解釈一致。とでも言うのだろうか。僕も似たような考えをした。そう僕が下を向いているとフウが口を開いた。

「失礼ですがマスター。私は貴方の事を容疑者と認識しています。」

「私が立花くん殺しの容疑者...なるほど。僕が犯人だとして、動機はあるのかな?」フウは応える。

「はい。まず【立花 灯】が有名画家の立花であるというのはごく僅かの人しか知りません。メディアにも頑なに出ませんでしたから。」

フウは資料を取り出しながら続けた。

「立花の絵は売れば少なくとも一般人には生活に困らないくらいの値段です。そしてこちらの資料は、近年喫茶ito周辺の閉店した店舗数の資料です。」

「...ほう?」高橋は資料を見つめる。

フウは止まらず続けた。

「お店が潰れるという事は経営難に陥った。と考えるのが無難でしょう。原因は数駅先の大型ショッピングセンターによる客足の減少でしょうか。この商店街も数年前よりも人気が随分と無くなった。」

「そうだね。随分とこの街も寂しくなったものだよ。」高橋はそう言って窓の外を見つめた。

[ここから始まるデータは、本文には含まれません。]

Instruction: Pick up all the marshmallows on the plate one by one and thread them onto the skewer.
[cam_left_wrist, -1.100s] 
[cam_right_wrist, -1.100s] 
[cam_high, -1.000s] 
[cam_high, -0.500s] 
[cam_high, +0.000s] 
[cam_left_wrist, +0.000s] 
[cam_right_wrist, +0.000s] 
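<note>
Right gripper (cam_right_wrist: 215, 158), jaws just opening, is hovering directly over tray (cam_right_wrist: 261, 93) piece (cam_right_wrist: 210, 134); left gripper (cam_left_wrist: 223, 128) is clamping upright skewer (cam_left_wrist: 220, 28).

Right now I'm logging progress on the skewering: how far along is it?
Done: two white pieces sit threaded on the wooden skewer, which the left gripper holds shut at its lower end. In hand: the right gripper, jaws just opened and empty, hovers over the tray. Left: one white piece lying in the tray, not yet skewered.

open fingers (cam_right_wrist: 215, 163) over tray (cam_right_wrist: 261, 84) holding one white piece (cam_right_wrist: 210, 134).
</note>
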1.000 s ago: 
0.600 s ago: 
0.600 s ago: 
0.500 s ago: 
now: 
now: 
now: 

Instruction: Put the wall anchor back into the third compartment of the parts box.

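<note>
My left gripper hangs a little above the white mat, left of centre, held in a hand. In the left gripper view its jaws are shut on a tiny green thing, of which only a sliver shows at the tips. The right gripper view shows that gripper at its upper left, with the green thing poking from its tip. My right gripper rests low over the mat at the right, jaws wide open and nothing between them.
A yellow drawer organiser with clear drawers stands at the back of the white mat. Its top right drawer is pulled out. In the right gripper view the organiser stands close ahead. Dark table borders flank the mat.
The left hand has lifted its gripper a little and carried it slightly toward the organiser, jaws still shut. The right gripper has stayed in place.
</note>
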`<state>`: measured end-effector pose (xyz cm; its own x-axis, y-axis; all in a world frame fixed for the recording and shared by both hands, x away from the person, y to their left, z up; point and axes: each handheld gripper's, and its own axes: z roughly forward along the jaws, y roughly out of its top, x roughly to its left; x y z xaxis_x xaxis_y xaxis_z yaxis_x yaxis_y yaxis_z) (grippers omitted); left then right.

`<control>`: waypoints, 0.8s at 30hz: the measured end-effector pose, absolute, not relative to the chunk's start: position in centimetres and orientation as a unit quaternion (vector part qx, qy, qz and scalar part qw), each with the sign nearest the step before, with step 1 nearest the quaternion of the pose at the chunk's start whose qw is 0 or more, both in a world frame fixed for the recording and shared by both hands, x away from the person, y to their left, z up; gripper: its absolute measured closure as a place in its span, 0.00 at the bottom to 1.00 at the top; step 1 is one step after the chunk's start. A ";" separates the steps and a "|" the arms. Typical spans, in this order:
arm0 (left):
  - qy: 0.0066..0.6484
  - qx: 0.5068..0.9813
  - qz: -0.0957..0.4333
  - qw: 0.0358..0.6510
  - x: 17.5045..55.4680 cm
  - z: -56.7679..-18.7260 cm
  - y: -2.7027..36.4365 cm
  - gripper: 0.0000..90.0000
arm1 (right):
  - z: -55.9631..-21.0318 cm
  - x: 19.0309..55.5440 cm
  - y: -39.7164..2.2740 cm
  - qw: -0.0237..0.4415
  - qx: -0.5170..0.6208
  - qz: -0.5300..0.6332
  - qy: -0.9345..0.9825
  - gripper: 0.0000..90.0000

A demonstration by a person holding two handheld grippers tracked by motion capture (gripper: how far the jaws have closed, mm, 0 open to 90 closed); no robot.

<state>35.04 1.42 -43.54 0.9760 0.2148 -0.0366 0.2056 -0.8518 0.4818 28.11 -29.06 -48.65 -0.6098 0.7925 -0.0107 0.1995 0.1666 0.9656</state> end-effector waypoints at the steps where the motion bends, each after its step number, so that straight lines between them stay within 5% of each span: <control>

「客足が減ったのはこの喫茶 itoも同じでしょう。経営、厳しいんじゃないですか?」

フウは眉をひそめながらマスターに聞いた。

「...そうだね。ここ最近少しづつ回復はしているけど。一時は閉店を考えた事もあったくらいだ。つまり、風花くんの見解はこうだ。経営が厳しくなった私は立花くんを殺害、絵を盗み、売ったことによって経営を維持出来てるのではないかと。」

「はい。」フウは力強く返事をした。高橋は応える。

「推理、考察、仮説...どれでも良いけどそれらとしては良いものじゃないかな。ただね、私にはアリバイがあるよ。」

「...アリバイ」フウは戸惑いながら呟いた。マスターは続けた。

「私はその日世界旅行に行っていてね。お店を留守にしている。つまりこの街からも離れている事になる。」


警察は正義である。しかし、効率的な正義である。立花の遺体が発見されたのは公園であった。公園内の木に、縄とともに吊るされていたのであった。警察は自殺と処理したが、周りの人に事情聴取などしない訳がない。公園は商店街を抜けたすぐ側にあるのだ。ただ、自殺として処理されている以上、周囲の人間には犯人が見つからなかったとも言える。僕は口を開いた。

「疑ってしまい申し訳ありませんでした。コーヒー美味しかったです。また来ます。行こう、フウ。」

僕はフウの手を引いて重い扉に手をかける。

「私も事件の結末に納得はいっていないんだ。引き続き調査を続けて欲しい。」

高橋は僕らに背を向けながらそう言った。

「善処します。」僕はそう応え扉を押した。

ガランガラン...

「...一人目は違ったな。」僕は独り言のように言った。

「アリバイというものが抜けていた。すまない。私のミスだ。それを先に聞くべきであった。」

フウは相当落ち込んでいるようだ。無理もない。頭脳を武器にしてるフウからしたら、ミスは許されるものではない。

「...見たくない顔が2つも集まってるわね。」

そう僕たちに言い放ったのは二人目の容疑者である、【山村 茜】であった。喫茶itoに通い込んだ6人の内の1人である。忘れたい脳裏にこびり着いた思い出が、風が吹くと同時に鮮明になっていくのを感じた。風は肌寒く、静かであった。